The Last Local Church Rate Contest.

1865.—St. Mary's Church had become dilapidated; the tower required new parapets and pinnacles, and general restoration; the north and south aisles were decayed; the roof over the nave was in an unsound state; the walls and roof of the chancel required renewal; the porch had been taken down and required re-building. This work was estimated to cost £2,800. Plans were prepared by Mr. S. Dutton Walker, but only a part of the intended work was carried out. Various deviations were made under the direction of the Vicar, the Rev. G. F. Holcombe, and other plans were prepared and the work was stopped; the Church remained closed for two years; a lawsuit, assize trial, and arbitration followed. A second firm of contractors finished the work. Nearly £4,000 was spent in work, commissions, law costs, etc., and still £700 was required to make the church fit for Divine service, and this it was proposed to borrow from the Commissioners of Public Works, to be repaid with interest over twenty years.

Towards the cost of restoration the Duke of Devonshire gave £1,500, the Vicar £400, Mr. S. Morley £100, and other sums, including the foregoing, amounted to £2,536, leaving a large deficiency.

The proposal to make a compulsory Church rate for twenty years met with much opposition. Great dissatisfaction was also expressed at the manner in which the business arrangements had been made, and at the damage done by two years' exposure. A contested polling extending over two days followed, each voter having one vote for £50 of his assessment, and an additional vote for each £25 assessment, not exceeding six votes.
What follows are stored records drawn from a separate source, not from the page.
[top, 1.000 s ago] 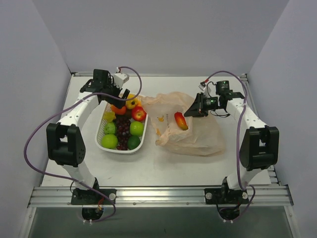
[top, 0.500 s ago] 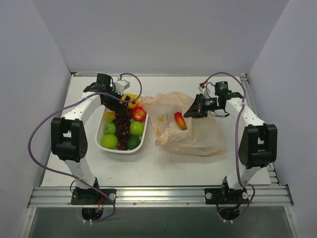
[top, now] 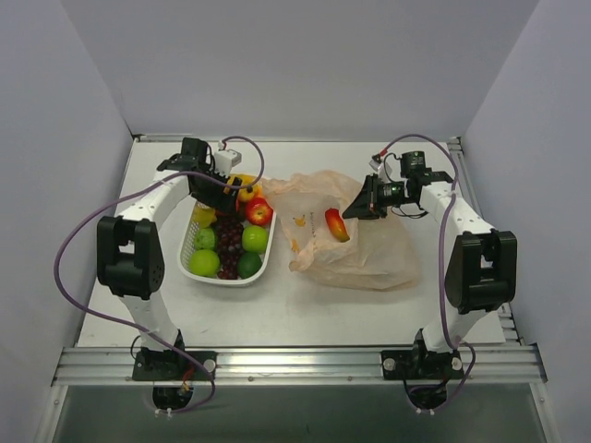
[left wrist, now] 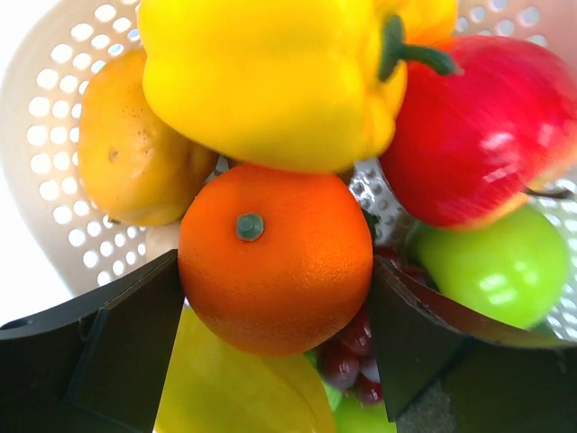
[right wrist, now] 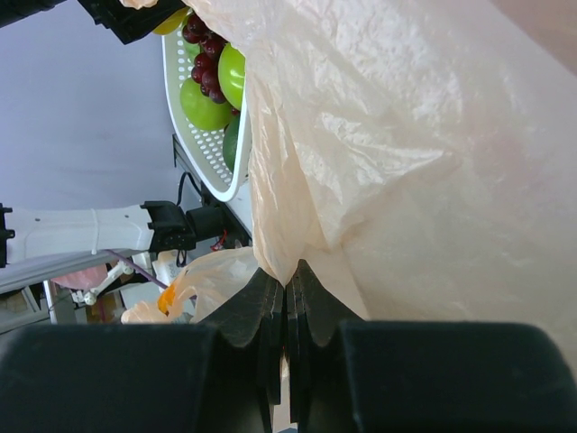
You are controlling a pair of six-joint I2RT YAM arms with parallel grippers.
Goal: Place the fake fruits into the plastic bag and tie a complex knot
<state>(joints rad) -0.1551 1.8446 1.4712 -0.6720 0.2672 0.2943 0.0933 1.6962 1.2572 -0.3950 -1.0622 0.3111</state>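
Note:
The white lattice basket (top: pixel 198 273) holds several fake fruits: a red apple (top: pixel 259 213), green apples (top: pixel 255 239), purple grapes (top: pixel 228 242). My left gripper (top: pixel 226 195) is down in the basket's far end. In the left wrist view its fingers (left wrist: pixel 135 343) press both sides of an orange (left wrist: pixel 275 257) under a yellow pepper (left wrist: pixel 270 72). The pale orange plastic bag (top: pixel 369 254) lies right of the basket with a red-yellow mango (top: pixel 338 225) at its mouth. My right gripper (top: pixel 353 211) is shut on the bag's edge (right wrist: pixel 297 244) and holds it up.
A red apple (left wrist: pixel 487 135), a green apple (left wrist: pixel 491 271), a yellow-orange fruit (left wrist: pixel 135 153) and grapes (left wrist: pixel 352 361) crowd round the orange. The basket's wall (left wrist: pixel 54 117) is close on the left. Grey walls enclose the table on three sides.
My left gripper has dropped lower into the far end of the basket, onto the orange. The right gripper and the bag have stayed in place.

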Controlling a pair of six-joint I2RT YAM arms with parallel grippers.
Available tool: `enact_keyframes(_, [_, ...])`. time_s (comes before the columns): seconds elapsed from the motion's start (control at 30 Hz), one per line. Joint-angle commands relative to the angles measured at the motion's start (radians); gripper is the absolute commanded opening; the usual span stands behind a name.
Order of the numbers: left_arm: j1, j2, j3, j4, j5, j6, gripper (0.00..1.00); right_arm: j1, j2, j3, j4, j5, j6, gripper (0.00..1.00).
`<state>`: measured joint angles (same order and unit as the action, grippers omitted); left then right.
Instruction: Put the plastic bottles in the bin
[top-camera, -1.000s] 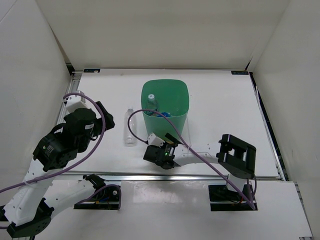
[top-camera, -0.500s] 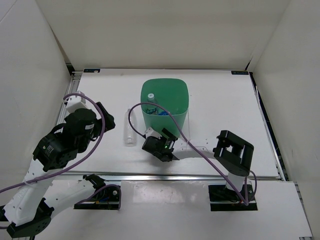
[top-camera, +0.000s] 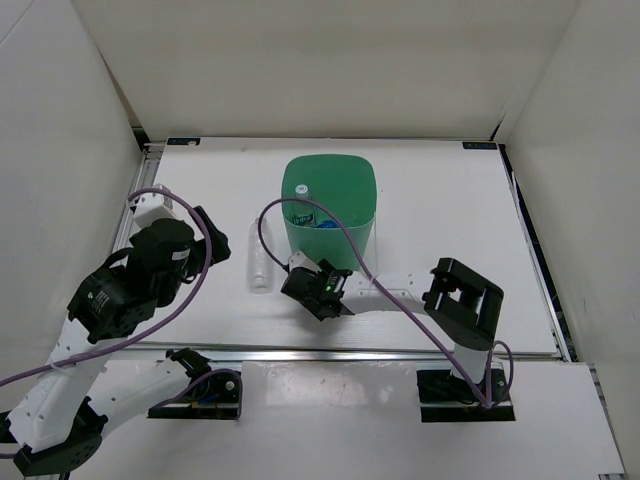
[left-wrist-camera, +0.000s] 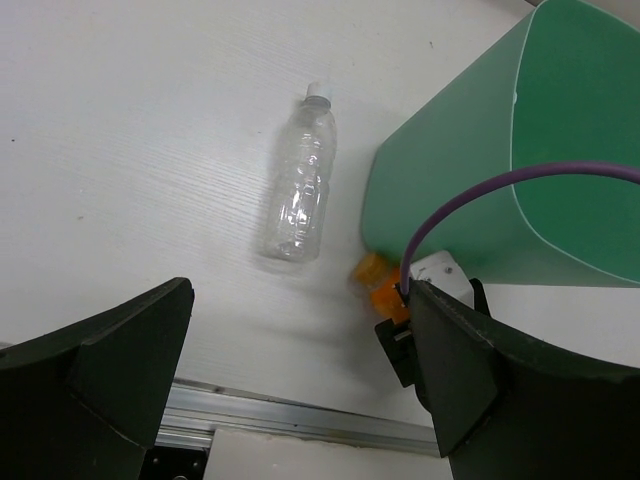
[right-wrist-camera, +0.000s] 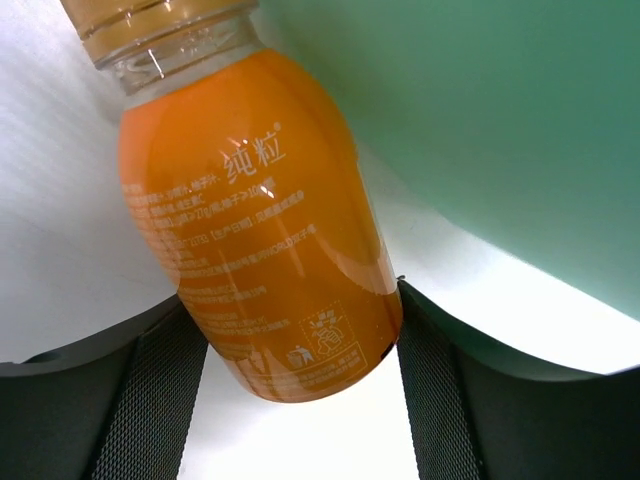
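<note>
The orange bottle (right-wrist-camera: 260, 250) lies on the table by the near left corner of the green bin (top-camera: 330, 165). My right gripper (right-wrist-camera: 295, 335) is shut on it, with a pad against each side of its lower body. In the top view the right gripper (top-camera: 303, 272) covers this bottle. A plain clear bottle (top-camera: 260, 257) lies left of the bin, cap pointing away. Inside the bin I see a clear bottle with a white cap (top-camera: 304, 199) and a blue label (top-camera: 323, 226). My left gripper (left-wrist-camera: 300, 300) hangs open above the clear bottle (left-wrist-camera: 298, 190), holding nothing.
A purple cable (top-camera: 300, 215) loops from the right wrist over the bin's front rim. The aluminium rail (top-camera: 350, 350) runs along the table's near edge. White walls enclose the table on three sides.
My right gripper has slid left and forward to the bin's near left corner, and its jaws have closed from wide open onto the orange bottle. The left arm has stayed put.
</note>
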<state>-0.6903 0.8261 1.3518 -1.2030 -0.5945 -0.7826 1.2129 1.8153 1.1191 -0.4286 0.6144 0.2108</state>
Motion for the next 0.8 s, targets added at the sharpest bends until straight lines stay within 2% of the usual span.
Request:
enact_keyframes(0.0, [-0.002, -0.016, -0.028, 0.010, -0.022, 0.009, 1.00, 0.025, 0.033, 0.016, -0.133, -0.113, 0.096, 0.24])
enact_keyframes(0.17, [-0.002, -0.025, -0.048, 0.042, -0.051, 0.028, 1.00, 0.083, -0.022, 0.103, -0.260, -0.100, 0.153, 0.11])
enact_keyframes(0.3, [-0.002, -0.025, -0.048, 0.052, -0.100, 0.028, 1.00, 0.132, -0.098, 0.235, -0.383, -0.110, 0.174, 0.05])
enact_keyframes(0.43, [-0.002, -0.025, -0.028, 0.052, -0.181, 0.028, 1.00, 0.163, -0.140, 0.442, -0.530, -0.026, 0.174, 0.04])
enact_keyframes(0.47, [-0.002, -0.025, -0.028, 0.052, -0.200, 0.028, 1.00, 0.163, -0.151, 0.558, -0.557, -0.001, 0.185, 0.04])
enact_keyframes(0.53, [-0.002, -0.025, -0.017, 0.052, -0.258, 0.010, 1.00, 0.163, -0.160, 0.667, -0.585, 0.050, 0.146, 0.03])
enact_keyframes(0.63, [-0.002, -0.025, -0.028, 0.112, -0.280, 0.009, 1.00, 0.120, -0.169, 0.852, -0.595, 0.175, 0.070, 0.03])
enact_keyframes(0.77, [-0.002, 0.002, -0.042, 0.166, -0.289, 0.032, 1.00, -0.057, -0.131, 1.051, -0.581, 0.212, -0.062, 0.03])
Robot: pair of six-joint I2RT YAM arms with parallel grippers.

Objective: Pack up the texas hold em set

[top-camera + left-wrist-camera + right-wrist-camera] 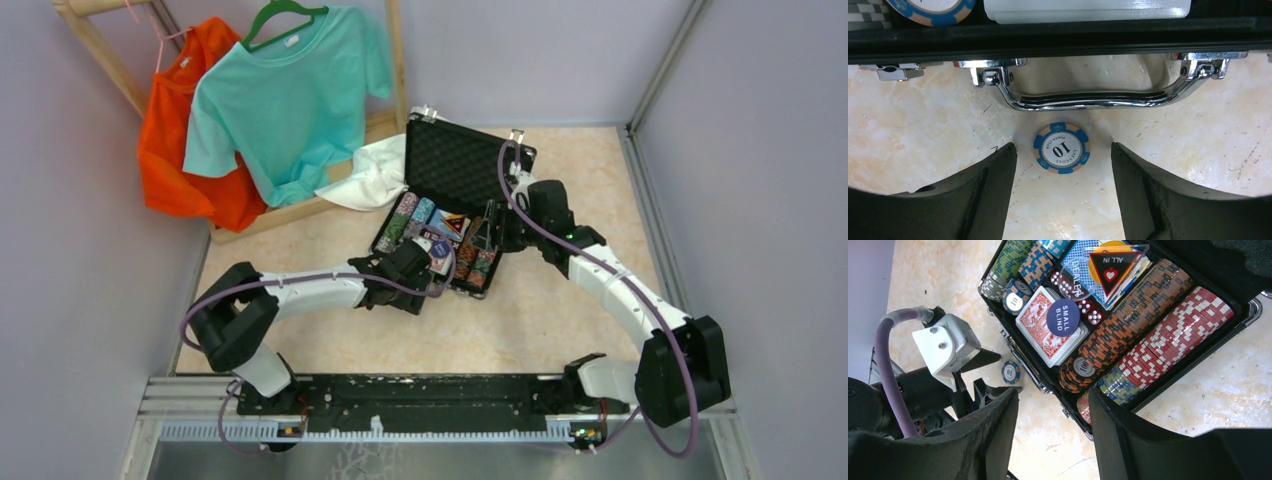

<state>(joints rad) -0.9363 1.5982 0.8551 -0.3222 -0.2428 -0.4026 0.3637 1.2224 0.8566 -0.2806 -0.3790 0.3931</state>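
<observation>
The black case (462, 168) lies open at centre of the top view. One blue 10 chip (1062, 148) sits flat on the counter (923, 130) just below the case's chrome handle (1088, 103) — flanked by the left claw (1063, 150), spread wide and holding nothing. The right claw (1053, 395) — also gaping, empty — hangs over the case's rim.

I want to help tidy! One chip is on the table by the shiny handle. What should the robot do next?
Probably lower the left gripper and close it on the blue-and-tan round poker chip marked 10. It lies flat outside the black hinged case, beside the chrome handle, centred between the open fingers.
</observation>
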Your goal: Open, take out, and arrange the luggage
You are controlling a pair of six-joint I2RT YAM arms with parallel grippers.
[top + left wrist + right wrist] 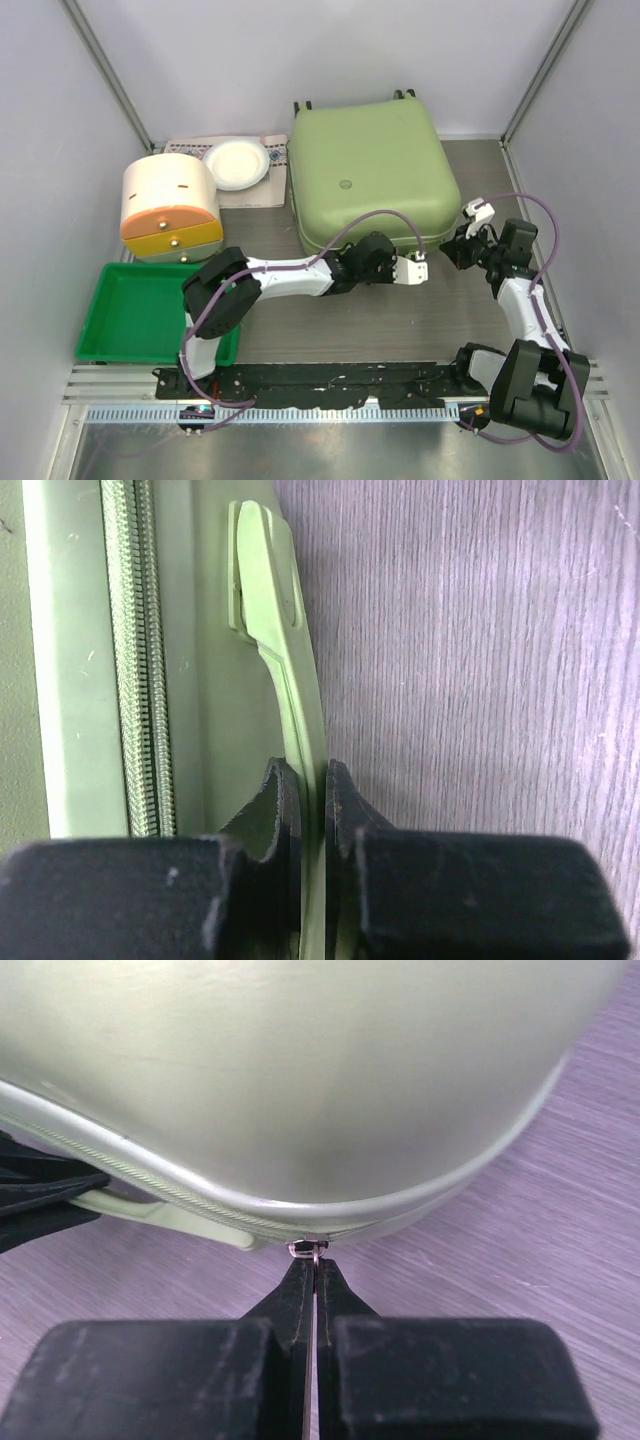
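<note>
Luggage (370, 175): lying flat and shut at the far middle of the table (400, 320), lid up, wheels toward the back wall, near edge facing both arms.
Left gripper (312, 780): clamped narrow on the thin pale green side handle (285, 660), one pad on each side of the strap, just beside the zipper track (135, 660).
Right gripper (313, 1265): pinched almost fully together on the small metal zipper pull (308, 1250) at the near right rounded corner of the shell.
Zipper state: teeth meshed along the stretch shown in the left wrist view; no gap between lid and base anywhere in view.
Step in hand: opening, judged to be at its very start, with the left side bracing the case by its handle and the right side set to draw the slider.
Progress: early; lid down, nothing taken out, nothing arranged.
Next move: calls for a steady drag of the slider along the seam, following the curve of the corner and keeping the pull in line with the track, while the handle grip keeps the case from sliding.
Risk: thin pull slipping out of the pads; case swivelling on the smooth table if the brace gives.
Surroundings: green tray (140, 310), round cream-and-orange container (170, 205) and white plate (237, 163) to the left, well apart from both grippers.
</note>
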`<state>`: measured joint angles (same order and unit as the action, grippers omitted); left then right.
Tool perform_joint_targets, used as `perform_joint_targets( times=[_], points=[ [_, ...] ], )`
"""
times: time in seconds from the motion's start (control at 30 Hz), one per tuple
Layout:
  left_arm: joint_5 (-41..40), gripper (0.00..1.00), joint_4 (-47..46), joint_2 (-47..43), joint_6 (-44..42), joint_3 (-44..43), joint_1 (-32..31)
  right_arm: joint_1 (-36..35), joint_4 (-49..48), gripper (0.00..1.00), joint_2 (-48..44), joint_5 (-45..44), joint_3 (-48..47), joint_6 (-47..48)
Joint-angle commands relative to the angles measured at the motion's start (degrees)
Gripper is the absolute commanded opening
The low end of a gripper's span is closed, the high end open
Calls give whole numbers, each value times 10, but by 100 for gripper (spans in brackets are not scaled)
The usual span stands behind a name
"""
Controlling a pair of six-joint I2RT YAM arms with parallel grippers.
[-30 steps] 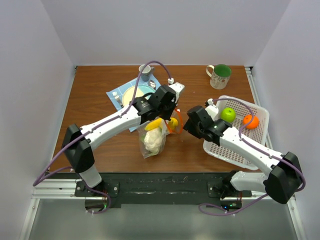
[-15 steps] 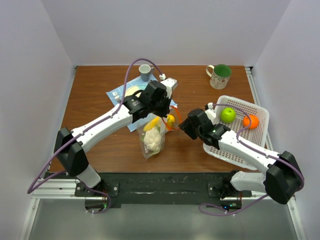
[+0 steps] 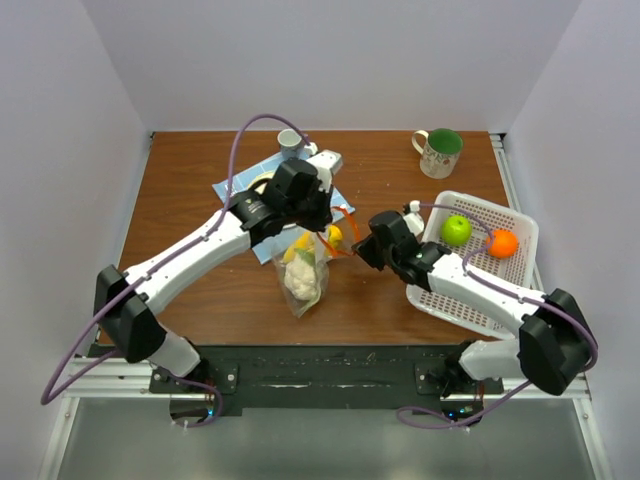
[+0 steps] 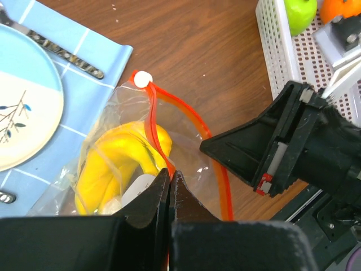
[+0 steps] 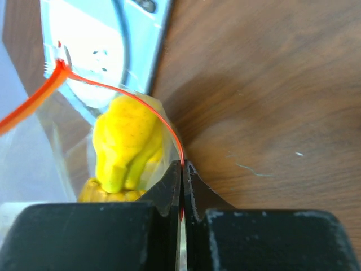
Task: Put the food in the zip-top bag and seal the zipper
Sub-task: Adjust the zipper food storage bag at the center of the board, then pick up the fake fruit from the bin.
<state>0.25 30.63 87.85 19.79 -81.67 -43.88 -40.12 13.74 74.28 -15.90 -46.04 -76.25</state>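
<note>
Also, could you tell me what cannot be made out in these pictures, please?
1. Whether the zipper is sealed along its length: too small in the top view; each wrist view shows only part.
2. The zip-top bag's lower half: left wrist view, behind the left gripper.
3. The plate: right wrist view, glare-washed.

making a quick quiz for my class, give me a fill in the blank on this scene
The yellow banana lies inside the zip-top ____.
The green apple and orange sit in the white ____.
The left gripper and right gripper each pinch the orange-red ____, jaws shut.
Missing: bag, basket, zipper.
</note>
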Motion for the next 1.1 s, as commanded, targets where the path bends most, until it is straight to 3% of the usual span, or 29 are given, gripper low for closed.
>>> perform_joint_targets(
  times=[0.0,0.1,0.17,0.23,0.33,0.53,0.77,0.87,1.0,1.07],
  points=[
    [-18,0,-29,-73,16,26,27,-39,62,0,-5,-53,-162,95],
    [-82,0,-43,-130,25,77,43,-81,185,0,37,-98,-310,191],
    [-92,0,-62,-170,32,113,59,-85,248,0,58,-124,-350,231],
    [-117,0,-63,-202,40,133,63,-82,228,0,63,-103,-360,267],
    [-133,0,-53,-233,47,129,64,-82,278,0,117,-93,-429,297],
    [-155,0,-19,-241,39,95,69,-86,276,0,164,-44,-466,338],
    [-72,0,-75,-226,60,154,71,-64,266,0,184,-19,-451,365],
    [-44,0,-106,-230,75,185,71,-65,258,11,165,-13,-426,370],
    [-16,0,-132,-233,89,204,71,-65,262,37,109,-41,-382,371],
    [-5,0,-151,-235,96,217,70,-64,287,46,72,-60,-374,368]
  ],
)
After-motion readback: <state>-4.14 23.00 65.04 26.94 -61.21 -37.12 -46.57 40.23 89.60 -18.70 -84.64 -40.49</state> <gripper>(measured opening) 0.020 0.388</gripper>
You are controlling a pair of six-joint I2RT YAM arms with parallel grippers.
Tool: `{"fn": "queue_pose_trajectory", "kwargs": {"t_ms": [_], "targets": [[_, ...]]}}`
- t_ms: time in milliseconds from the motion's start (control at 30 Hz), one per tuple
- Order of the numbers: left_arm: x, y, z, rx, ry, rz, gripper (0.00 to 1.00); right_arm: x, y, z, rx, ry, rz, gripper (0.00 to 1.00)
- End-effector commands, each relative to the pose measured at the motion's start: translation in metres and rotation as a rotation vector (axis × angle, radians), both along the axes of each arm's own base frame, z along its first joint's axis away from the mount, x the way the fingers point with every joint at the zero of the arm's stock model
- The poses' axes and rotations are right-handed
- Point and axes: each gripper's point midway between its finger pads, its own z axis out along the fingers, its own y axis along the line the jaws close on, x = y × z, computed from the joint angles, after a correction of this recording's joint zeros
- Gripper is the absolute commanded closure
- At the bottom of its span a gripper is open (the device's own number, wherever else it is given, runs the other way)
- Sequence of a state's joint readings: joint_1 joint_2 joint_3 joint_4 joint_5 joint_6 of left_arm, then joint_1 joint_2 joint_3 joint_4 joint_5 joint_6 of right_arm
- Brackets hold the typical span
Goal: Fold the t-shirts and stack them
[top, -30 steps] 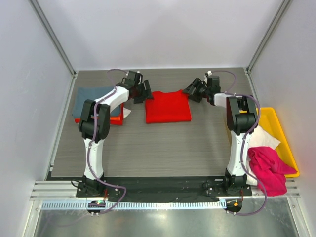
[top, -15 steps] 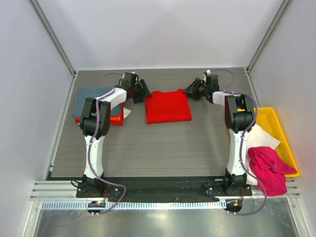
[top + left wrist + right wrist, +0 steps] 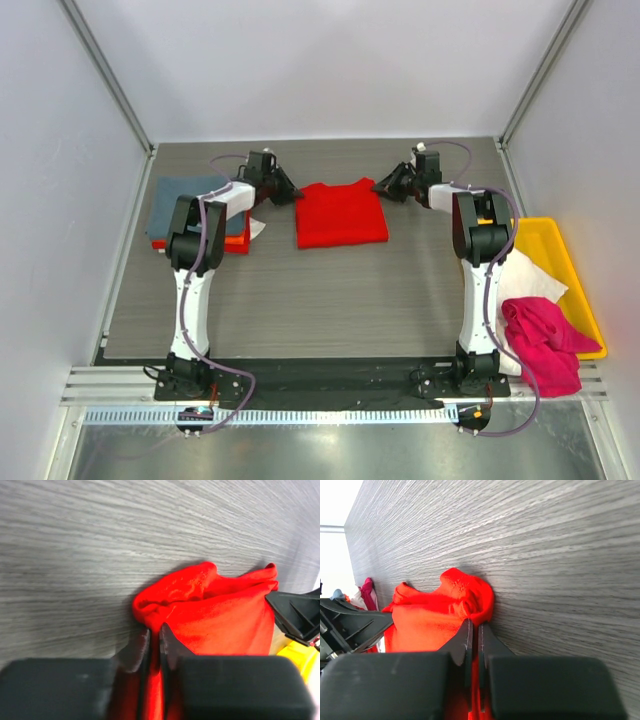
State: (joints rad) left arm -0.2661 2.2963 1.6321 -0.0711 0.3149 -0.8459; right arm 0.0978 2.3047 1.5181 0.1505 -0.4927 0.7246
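Note:
A bright red t-shirt [image 3: 340, 213] lies folded flat at the back middle of the table. My left gripper [image 3: 292, 193] is shut on its far left corner, and red cloth [image 3: 215, 615] bunches up just past the closed fingertips of the left gripper [image 3: 154, 632]. My right gripper [image 3: 383, 187] is shut on the far right corner, where the red shirt [image 3: 435, 615] puckers in front of the right gripper [image 3: 475, 627]. At the left, a slate grey-blue shirt [image 3: 180, 205] lies folded on an orange one [image 3: 235, 244].
A yellow tray [image 3: 560, 240] sits at the right edge, holding a white shirt [image 3: 535, 278] and a crumpled magenta shirt [image 3: 540, 340] that spills over its near end. A scrap of white cloth [image 3: 257, 229] shows beside the left stack.
Both grippers have gone from open to shut, pinching the red shirt's two far corners. Each has shifted slightly toward the back of the table.

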Motion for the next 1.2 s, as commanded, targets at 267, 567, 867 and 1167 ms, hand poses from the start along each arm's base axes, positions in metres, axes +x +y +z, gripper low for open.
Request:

The poll was taken on February 7th and 8th, 1867, when 56 ratepayers gave 129 votes for the loan, and in gave 138 votes against it. 36 occupiers of cottages or garden holders claimed to vote, but were objected to, being compound householders, etc., who had then no votes. 58 ratepayers, having 76 votes, did not vote. This was the last local anti-church-rate contest, and the year following (1868) Parliament abolished Compulsory Church Rates.

Arnold Local Board.

1854.—Board Formed. First meeting, held July 12th, at the "Cross Keys" inn. Present: Rev. G. F. Holcombe, Messrs. T. Robinson, J. Phipps, S. Robinson, W. Leverton, T. Frost, W. Drayton, W. Bramley, and A. Wood. The Rev. G. F. Holcombe was elected chairman, and Mr. F. T. Shelton, clerk. Messrs. Frost and Phipps declined to act. The cost of the formation of the Board was £80 2s. 6d. due to the Treasury, which sum, as the Board had no money, the Treasury agreed to receive by five half-yearly instalments. Each member of the Board had to be possessed of real or personal estate to the value of £350, or to be rated at not less than £6.The votes for electors were according to a scale. A property valued at not less than £50, gave one vote; £100, two votes; and one vote more for each £50, not exceeding six votes. There being some informality in the conduct of the election, the clerk was instructed to take proceedings against Thomas Frost. The local costs of the election were £37 13s. 6d. Mr. F. Jackson was appointed consulting engineer, and Wm. Holmes, surveyor, collector, and inspector of nuisances, at a salary of £25 per annum. Approaches were made to the Nottingham Gas Light and Coke Co. to supply gas, but the Company replied that they had no powers to lay down pipes and supply gas at Arnold. Cholera was making great ravages in some parts of the country, and a deputation waited on the Board urging the importance of obtaining a good, wholesome supply of water. Many nuisances existing in the parish were complained of by the Basford Board of Guardians, and the Superintending Inspector of the General Board visited Arnold and reported. It was evident, therefore, that there was plenty of work for the Board to do.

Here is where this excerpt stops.